→ INSTRUCTIONS TO FOLLOW
Consider the listing below. Extract exactly the lines from the line containing "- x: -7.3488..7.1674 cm" to the line containing "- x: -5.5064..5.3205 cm", both included.
== Segment start ==
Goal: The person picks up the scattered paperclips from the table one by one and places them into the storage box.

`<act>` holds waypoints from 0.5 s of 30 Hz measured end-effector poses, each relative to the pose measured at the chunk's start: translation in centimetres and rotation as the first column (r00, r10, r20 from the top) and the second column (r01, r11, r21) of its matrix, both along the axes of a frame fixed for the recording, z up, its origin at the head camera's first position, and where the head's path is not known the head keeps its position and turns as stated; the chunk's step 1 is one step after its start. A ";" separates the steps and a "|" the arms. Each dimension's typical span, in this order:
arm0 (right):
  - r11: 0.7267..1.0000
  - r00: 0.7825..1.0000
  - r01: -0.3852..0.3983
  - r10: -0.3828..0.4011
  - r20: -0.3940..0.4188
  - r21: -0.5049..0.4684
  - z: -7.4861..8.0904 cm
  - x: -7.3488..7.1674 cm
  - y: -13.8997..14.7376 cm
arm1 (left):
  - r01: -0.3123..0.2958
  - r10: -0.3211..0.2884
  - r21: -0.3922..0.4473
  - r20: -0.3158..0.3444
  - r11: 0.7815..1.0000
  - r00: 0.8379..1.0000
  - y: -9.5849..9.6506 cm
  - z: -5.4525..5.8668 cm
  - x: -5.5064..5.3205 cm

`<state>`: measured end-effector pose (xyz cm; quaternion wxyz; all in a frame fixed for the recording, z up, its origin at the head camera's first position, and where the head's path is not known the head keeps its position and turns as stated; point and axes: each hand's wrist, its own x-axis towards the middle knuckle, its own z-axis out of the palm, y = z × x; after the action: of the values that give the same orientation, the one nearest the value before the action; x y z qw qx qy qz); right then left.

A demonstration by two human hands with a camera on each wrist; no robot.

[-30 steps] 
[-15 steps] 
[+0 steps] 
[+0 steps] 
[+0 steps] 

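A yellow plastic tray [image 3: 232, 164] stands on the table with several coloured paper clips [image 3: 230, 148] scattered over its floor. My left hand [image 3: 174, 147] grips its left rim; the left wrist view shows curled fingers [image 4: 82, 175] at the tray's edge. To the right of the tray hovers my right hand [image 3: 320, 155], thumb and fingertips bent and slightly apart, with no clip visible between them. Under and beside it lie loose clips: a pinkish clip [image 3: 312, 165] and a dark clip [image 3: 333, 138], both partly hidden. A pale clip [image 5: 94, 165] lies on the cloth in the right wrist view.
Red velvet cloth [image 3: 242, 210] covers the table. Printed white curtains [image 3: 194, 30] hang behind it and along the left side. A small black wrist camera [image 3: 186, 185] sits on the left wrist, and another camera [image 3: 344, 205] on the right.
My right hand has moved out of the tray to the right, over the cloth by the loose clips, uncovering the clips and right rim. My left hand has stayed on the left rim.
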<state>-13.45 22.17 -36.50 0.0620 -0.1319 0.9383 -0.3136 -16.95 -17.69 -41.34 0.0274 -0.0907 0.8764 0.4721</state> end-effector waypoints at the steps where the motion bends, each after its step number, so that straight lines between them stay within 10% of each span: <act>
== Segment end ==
→ RESPONSE TO THE EXERCISE
  - x: -7.3488..7.1674 cm
  - y: -13.8997..14.7376 cm
arm1 (left):
  - r01: -0.3123..0.2958
  - r10: -0.3211..0.2884
  - r21: -0.3922..0.4473
  - r20: -0.3158..0.3444
  - r11: 0.7815..1.0000
  - r00: 0.8379..1.0000
  - y: -9.5849..9.6506 cm
  - z: -5.4525..5.8668 cm
  - x: -5.5064..5.3205 cm

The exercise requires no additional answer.